GIVEN MATERIAL section start

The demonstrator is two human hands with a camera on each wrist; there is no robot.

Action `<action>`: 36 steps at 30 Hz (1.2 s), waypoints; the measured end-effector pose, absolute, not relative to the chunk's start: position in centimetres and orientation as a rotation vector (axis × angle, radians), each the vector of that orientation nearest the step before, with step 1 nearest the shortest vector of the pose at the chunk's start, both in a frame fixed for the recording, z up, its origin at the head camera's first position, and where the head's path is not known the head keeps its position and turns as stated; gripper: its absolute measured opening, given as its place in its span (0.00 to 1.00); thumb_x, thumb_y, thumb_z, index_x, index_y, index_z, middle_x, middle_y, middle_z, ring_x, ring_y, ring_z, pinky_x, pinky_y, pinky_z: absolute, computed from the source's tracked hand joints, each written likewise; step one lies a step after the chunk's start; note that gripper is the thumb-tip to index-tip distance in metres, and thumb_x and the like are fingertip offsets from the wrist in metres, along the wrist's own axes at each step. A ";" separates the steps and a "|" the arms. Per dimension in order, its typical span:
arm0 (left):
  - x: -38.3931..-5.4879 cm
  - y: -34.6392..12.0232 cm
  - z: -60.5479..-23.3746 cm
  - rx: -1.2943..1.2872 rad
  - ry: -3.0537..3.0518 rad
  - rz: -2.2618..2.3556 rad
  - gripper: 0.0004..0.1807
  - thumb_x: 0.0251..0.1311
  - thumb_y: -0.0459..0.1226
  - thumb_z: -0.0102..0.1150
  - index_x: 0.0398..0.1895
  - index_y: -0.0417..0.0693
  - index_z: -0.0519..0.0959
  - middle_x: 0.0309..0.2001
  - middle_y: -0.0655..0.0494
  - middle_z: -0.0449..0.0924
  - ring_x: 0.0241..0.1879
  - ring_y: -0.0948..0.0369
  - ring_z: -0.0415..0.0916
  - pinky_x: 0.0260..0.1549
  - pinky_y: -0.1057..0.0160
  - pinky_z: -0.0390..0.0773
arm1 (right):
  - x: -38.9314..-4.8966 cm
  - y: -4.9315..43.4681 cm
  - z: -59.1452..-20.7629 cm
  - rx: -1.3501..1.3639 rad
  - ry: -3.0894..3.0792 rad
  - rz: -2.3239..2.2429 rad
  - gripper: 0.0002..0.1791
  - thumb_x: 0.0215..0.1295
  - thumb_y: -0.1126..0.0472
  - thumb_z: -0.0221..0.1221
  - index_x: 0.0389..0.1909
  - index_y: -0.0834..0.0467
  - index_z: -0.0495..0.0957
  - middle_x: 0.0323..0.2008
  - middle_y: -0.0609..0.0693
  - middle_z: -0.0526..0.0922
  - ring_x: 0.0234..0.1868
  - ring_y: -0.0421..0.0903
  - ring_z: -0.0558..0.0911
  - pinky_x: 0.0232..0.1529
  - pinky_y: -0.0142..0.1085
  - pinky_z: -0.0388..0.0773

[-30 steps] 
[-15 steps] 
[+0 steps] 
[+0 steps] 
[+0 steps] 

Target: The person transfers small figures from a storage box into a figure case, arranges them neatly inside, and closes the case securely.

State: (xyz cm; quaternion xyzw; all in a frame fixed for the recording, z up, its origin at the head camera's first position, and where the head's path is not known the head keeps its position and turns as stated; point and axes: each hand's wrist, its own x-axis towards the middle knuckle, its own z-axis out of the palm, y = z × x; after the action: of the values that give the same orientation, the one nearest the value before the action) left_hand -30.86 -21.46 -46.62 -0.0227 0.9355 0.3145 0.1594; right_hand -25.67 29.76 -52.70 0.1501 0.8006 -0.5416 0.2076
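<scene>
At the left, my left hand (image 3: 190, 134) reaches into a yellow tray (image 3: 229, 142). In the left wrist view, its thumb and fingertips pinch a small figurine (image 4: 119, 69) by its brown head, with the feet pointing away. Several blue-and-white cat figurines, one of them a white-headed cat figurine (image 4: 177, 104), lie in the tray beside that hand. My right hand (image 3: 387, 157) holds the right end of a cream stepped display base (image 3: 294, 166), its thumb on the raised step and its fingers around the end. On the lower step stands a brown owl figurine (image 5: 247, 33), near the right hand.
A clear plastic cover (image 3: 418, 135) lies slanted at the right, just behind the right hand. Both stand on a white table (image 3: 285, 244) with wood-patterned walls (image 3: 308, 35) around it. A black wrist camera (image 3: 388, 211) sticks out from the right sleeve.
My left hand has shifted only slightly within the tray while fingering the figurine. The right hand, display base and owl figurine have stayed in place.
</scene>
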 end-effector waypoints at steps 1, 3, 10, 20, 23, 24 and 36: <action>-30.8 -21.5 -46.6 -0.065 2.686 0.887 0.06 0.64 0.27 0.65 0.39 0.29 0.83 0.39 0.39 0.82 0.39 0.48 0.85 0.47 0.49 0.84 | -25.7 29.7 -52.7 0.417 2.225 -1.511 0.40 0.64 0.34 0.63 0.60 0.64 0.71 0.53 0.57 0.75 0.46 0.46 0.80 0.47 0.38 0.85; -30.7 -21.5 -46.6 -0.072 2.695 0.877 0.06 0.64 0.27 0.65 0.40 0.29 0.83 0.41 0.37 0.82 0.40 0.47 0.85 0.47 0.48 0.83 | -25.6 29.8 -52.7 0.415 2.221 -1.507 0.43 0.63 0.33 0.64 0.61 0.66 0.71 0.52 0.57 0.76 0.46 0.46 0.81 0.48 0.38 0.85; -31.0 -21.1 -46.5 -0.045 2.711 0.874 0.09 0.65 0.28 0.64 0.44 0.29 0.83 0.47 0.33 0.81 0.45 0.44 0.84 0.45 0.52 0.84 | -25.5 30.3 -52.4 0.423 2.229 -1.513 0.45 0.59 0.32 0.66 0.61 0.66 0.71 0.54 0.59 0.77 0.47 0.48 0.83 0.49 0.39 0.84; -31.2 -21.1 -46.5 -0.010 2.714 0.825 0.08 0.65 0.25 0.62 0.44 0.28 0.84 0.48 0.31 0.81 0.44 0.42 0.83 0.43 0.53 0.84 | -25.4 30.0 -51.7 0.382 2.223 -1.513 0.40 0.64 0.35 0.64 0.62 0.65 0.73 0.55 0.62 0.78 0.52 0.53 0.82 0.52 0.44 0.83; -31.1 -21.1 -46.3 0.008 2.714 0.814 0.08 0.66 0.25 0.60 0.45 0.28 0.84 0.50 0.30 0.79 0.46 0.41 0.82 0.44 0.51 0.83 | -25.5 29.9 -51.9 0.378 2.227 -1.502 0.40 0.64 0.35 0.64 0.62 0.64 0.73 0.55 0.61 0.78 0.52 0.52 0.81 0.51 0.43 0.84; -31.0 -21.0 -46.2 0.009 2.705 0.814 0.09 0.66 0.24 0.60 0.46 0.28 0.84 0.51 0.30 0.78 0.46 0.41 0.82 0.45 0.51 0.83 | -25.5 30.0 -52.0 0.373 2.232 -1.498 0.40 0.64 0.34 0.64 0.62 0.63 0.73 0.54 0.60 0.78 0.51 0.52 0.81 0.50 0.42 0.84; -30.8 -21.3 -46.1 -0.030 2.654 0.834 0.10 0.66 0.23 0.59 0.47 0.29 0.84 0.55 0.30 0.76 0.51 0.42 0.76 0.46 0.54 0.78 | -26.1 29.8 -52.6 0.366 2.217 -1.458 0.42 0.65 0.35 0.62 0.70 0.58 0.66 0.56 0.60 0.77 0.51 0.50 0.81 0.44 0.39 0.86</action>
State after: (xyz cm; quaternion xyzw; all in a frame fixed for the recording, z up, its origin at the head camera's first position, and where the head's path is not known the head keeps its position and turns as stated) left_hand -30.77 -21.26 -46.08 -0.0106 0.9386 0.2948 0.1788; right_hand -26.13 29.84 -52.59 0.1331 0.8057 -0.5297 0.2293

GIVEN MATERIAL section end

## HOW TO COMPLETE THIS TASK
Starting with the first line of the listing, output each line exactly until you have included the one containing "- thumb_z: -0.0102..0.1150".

## RESULT OF THIS EXERCISE
The demonstrator is two human hands with a camera on each wrist; there is no robot.

Action `<action>`: 36 steps at 30 Hz (1.2 s), waypoints; the measured end-effector pose, absolute, not relative to the chunk's start: position in centimetres and orientation as a rotation vector (axis × angle, radians), each the vector of that orientation nearest the step before, with step 1 nearest the shortest vector of the pose at the chunk's start, both in a frame fixed for the recording, z up, its origin at the head camera's first position, and where the head's path is not known the head keeps its position and turns as stated; gripper: its absolute measured opening, given as its place in its span (0.00 to 1.00); thumb_x, thumb_y, thumb_z, index_x, index_y, index_z, middle_x, middle_y, middle_z, ring_x, ring_y, ring_z, pinky_x, pinky_y, pinky_z: absolute, computed from the source's tracked hand joints, each written likewise; step one lies a step after the chunk's start; note that gripper is the thumb-tip to index-tip distance in metres, and thumb_x and the like are fingertip offsets from the wrist in metres, along the wrist's own axes at each step. A ";" separates the steps and a "|" the arms. Per dimension in order, its typical span:
arm0 (left):
  - x: -38.3931..-5.4879 cm
  - y: -34.6392..12.0232 cm
  - z: -60.5479..-23.3746 cm
  - rx: -1.2943..1.2872 rad
  - ry: -3.0537..3.0518 rad
  - rz: -2.2618..2.3556 rad
  - gripper: 0.0004..0.1807
  - thumb_x: 0.0251..0.1311
  - thumb_y: -0.0459..0.1226
  - thumb_z: -0.0102..0.1150

The output has been given in full.